Among the major attacks to target Iran, none have struck deeper than two explosions over the last year at its Natanz nuclear facility. There, centrifuges enrich uranium from an underground hall designed to protect them from airstrikes.
A view of the Natanz uranium enrichment facility 250 km (155 miles) south of the Iranian capital Tehran. (File photo: Reuters)
In July 2020, a mysterious explosion tore apart Natanz’s advanced centrifuge assembly, which Iran later blamed on Israel. Then in April of this year, another blast tore apart one of its underground enrichment halls.
Asked about Natanz, the interviewer asked Cohen where he’d take them if they could travel there, he said “to the cellar” where “the centrifuges used to spin.”
“It doesn’t look like it used to look,” he added.
Cohen did not directly claim the attacks, but his specificity offered the closest acknowledgement yet of an Israeli hand in the attacks. The interviewer, journalist Ilan Dayan, also seemingly offered a detailed description of how Israel snuck the explosives into Natanz’s underground halls that went unchallenged by Cohen.
“The man who was responsible for these explosions, it becomes clear, made sure to supply to the Iranians the marble foundation on which the centrifuges are placed,” Dayan said. “As they install this table within the Natanz facility, they have no idea that it already includes an enormous amount of explosives.”
He also brought up the November killing of Mohsen Fakhrizadeh, an Iranian scientist who began Tehran’s military nuclear program decades ago. US intelligence agencies and the International Atomic Energy Agency believe Iran abandoned that organized effort at seeking a nuclear weapon in 2003. Iran long has maintained its program is peaceful.
A handout picture provided by Iran’s Defesce Ministry on November 30, 2020 shows members of Iranian forces carrying the coffin of slain top nuclear scientist Mohsen Fakhrizadeh during his funeral ceremony in Iran’s capital Tehran. (AFP)
While Cohen on camera doesn’t claim the killing, Dayan in the segment described Cohen as having “personally signed off on the entire campaign.”
Cohen described an Israeli effort to dissuade Iranian scientists from taking part in the program, which had seen some abandoned their work after being warned, even indirect, by Israel. Asked by the interviewer if the scientists understood the implications of if they didn’t, Cohen said: “They see their friends.”

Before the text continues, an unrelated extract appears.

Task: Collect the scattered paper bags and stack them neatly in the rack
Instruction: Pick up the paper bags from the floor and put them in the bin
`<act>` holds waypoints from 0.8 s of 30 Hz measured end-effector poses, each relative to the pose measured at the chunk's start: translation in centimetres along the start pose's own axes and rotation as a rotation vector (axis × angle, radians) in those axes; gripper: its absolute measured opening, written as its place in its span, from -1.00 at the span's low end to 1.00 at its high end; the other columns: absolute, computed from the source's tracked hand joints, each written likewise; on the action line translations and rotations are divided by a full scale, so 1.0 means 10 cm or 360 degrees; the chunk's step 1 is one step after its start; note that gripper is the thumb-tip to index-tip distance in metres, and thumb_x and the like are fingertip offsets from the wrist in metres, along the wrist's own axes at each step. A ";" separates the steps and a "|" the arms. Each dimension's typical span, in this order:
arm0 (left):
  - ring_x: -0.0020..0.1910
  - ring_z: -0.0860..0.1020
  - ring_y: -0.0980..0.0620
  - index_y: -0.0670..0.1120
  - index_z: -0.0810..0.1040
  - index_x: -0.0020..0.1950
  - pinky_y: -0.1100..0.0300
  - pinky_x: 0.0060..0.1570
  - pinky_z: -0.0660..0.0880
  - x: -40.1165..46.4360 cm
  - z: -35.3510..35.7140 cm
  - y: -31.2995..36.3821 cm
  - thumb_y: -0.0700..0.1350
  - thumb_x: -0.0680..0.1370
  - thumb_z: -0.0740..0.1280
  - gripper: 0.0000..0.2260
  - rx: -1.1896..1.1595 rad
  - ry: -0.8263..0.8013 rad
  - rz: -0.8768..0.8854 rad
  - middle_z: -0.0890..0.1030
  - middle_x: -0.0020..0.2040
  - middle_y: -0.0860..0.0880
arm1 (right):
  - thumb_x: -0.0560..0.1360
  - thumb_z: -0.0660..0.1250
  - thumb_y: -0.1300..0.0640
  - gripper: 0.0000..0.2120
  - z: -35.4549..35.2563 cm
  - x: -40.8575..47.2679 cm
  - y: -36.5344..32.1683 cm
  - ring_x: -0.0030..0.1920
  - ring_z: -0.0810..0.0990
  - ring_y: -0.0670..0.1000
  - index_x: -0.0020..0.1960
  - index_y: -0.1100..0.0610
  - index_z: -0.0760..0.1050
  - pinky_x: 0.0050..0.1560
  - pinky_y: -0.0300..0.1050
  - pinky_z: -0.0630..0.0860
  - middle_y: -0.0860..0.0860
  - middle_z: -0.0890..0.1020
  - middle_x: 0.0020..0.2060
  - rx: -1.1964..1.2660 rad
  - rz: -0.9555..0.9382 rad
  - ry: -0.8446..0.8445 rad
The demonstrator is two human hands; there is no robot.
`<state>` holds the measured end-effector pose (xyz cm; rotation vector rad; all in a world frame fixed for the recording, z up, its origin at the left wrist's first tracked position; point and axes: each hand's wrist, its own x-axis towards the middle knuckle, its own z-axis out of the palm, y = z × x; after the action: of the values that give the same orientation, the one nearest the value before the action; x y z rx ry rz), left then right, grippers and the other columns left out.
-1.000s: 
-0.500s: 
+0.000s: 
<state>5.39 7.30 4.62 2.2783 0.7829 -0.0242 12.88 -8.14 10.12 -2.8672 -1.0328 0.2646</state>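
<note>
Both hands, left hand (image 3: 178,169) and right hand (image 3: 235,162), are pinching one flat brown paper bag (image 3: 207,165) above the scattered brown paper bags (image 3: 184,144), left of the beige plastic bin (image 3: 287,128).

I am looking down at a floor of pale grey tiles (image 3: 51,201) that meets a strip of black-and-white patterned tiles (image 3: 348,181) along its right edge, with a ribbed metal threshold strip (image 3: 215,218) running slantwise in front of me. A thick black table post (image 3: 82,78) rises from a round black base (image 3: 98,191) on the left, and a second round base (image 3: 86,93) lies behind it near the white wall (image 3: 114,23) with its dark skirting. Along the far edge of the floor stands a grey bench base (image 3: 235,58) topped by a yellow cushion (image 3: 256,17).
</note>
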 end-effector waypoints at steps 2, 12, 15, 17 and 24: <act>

Iran has repeatedly complained about Israel’s attacks, with Iran’s ambassador to the IAEA Kazem Gharibabadi warning as recently as Thursday that the incidents “not only will be responded decisively, but also certainly leave no option for Iran but to reconsider its transparency measures and cooperation policy.”
Iran’s mission to the United Nations did not immediately respond to a request for comment over the comments by Cohen, who was replaced by former operative David Barnea.